* DATASET CONTENT *
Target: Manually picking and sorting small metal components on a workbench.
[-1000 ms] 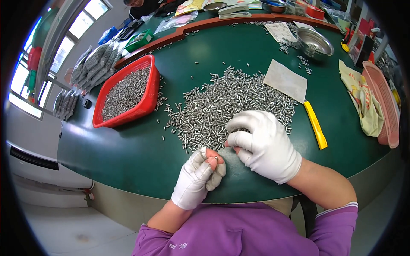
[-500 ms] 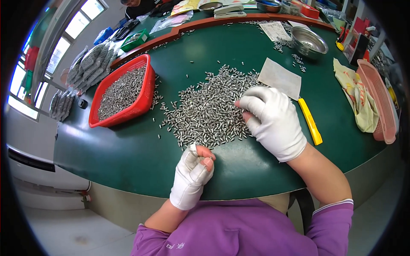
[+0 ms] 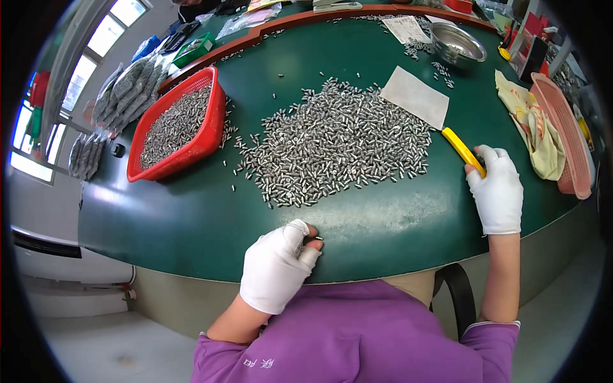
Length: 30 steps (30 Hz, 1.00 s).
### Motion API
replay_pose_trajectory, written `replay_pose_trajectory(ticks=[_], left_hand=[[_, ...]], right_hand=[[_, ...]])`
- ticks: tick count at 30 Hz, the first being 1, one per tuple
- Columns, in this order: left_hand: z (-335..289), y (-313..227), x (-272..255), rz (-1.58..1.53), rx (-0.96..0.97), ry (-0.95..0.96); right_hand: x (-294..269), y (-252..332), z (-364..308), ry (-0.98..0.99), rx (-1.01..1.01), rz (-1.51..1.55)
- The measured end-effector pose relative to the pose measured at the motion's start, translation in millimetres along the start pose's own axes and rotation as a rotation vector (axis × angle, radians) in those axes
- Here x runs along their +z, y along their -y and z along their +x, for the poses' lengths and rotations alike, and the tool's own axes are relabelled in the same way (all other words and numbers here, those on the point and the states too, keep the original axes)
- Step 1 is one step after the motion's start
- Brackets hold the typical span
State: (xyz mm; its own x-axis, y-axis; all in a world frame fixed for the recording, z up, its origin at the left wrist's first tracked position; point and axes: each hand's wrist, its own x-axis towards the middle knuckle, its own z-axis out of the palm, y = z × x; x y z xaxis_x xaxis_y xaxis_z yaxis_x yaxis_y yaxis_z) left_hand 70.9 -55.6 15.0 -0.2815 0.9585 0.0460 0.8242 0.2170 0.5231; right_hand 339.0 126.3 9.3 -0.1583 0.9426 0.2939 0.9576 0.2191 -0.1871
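A wide heap of small silver metal pins [image 3: 338, 143] lies on the green table in front of me. My left hand [image 3: 278, 263], in a white glove with bare fingertips, pinches one small metal pin [image 3: 320, 239] between thumb and forefinger near the table's front edge. To the right of the heap, my right hand [image 3: 498, 191], gloved the same way, has its fingers closed round the near end of a yellow utility knife [image 3: 461, 147]. The knife's far tip meets the corner of a pale grey rectangular sheet [image 3: 416, 96], which lies against the heap's right side.
On the left stands a red plastic basket [image 3: 212, 131] full of pins, with bagged pins [image 3: 131, 92] behind it. A steel bowl [image 3: 456, 46] sits at the back right. Far right are a pale yellow cloth [image 3: 533, 127] and a pink basket [image 3: 562, 137]. A brown rim [image 3: 255, 32] borders the back.
My right hand has left the heap, moved right and taken hold of the yellow knife's end, which has turned slightly. My left hand stays near the edge, still pinching. The view has tilted a little.
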Motion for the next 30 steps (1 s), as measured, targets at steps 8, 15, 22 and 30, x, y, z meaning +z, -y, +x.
replay_pose_trajectory(ticks=[8,15,22,30], left_hand=[[0.5,8.9,6.7,-0.019,0.113,-0.06],[-1.8,3.3,2.8,-0.126,-0.05,0.027],[-1.2,2.6,5.9,-0.075,-0.017,0.03],[-5.5,7.1,4.7,-0.131,-0.059,0.019]], right_hand=[[-12.3,6.3,-30.9,-0.032,0.088,0.625],[-35.0,43.5,-113.5,0.468,-0.349,0.78],[-23.8,58.5,-129.3,0.455,-0.501,0.538],[-18.7,75.3,-132.6,0.424,-0.583,0.412]])
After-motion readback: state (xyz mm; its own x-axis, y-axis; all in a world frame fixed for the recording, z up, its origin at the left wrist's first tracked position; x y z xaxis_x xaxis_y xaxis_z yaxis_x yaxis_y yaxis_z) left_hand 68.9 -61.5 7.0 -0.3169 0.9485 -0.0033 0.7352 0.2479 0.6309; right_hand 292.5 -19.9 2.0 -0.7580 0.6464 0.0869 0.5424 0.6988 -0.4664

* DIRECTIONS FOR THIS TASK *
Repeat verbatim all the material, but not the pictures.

* TASK ANSWER *
Target: Manually picking and sorting small metal components on a workbench.
[-1000 ms] 
[-500 ms] 
[+0 ms] 
Length: 30 steps (30 Hz, 1.00 s).
### Motion API
replay_pose_trajectory, written `replay_pose_trajectory(ticks=[_], left_hand=[[_, ...]], right_hand=[[_, ...]])`
- ticks: tick count at 30 Hz, the first being 1, one per tuple
- Columns, in this order: left_hand: z (-335..289), y (-313..227), x (-272..255), rz (-1.58..1.53), rx (-0.96..0.97), ry (-0.95..0.96); right_hand: x (-294..269), y (-252..332), z (-364..308), ry (-0.98..0.99), rx (-1.01..1.01), rz (-1.51..1.55)
- The measured end-effector pose relative to the pose measured at the motion's start, translation in millimetres along the start pose's own axes and rotation as a rotation vector (axis × angle, radians) in those axes
- Here x runs along their +z, y along their -y and z along their +x, for the poses' lengths and rotations alike, and the tool's own axes are relabelled in the same way (all other words and numbers here, those on the point and the states too, keep the original axes)
- Step 1 is one step after the motion's start
- Brackets hold the typical span
State: (xyz mm; its own x-axis, y-axis; all in a world frame fixed for the recording, z up, its origin at the left wrist's first tracked position; point and axes: each hand's wrist, its own x-axis towards the middle knuckle, its own z-axis out of the palm, y = z × x; x y z xaxis_x xaxis_y xaxis_z yaxis_x yaxis_y yaxis_z) left_hand 70.9 -55.6 15.0 -0.2815 0.9585 0.0460 0.8242 0.2170 0.5231; right_hand 339.0 126.3 9.3 -0.1583 0.9426 0.2939 0.9576 0.2191 -0.1871
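A wide heap of small silver metal pins [image 3: 338, 143] lies on the green table in front of me. My left hand [image 3: 278, 263], in a white glove with bare fingertips, pinches one small metal pin [image 3: 320, 239] between thumb and forefinger near the table's front edge. To the right of the heap, my right hand [image 3: 498, 191], gloved the same way, has its fingers closed round the near end of a yellow utility knife [image 3: 461, 147]. The knife's far tip meets the corner of a pale grey rectangular sheet [image 3: 416, 96], which lies against the heap's right side.
On the left stands a red plastic basket [image 3: 212, 131] full of pins, with bagged pins [image 3: 131, 92] behind it. A steel bowl [image 3: 456, 46] sits at the back right. Far right are a pale yellow cloth [image 3: 533, 127] and a pink basket [image 3: 562, 137]. A brown rim [image 3: 255, 32] borders the back.
My right hand has left the heap, moved right and taken hold of the yellow knife's end, which has turned slightly. My left hand stays near the edge, still pinching. The view has tilted a little.
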Motion for the next 30 steps (1 s), as measured, targets at steps 8, 15, 22 and 30, x, y, z meaning +z, -y, +x.
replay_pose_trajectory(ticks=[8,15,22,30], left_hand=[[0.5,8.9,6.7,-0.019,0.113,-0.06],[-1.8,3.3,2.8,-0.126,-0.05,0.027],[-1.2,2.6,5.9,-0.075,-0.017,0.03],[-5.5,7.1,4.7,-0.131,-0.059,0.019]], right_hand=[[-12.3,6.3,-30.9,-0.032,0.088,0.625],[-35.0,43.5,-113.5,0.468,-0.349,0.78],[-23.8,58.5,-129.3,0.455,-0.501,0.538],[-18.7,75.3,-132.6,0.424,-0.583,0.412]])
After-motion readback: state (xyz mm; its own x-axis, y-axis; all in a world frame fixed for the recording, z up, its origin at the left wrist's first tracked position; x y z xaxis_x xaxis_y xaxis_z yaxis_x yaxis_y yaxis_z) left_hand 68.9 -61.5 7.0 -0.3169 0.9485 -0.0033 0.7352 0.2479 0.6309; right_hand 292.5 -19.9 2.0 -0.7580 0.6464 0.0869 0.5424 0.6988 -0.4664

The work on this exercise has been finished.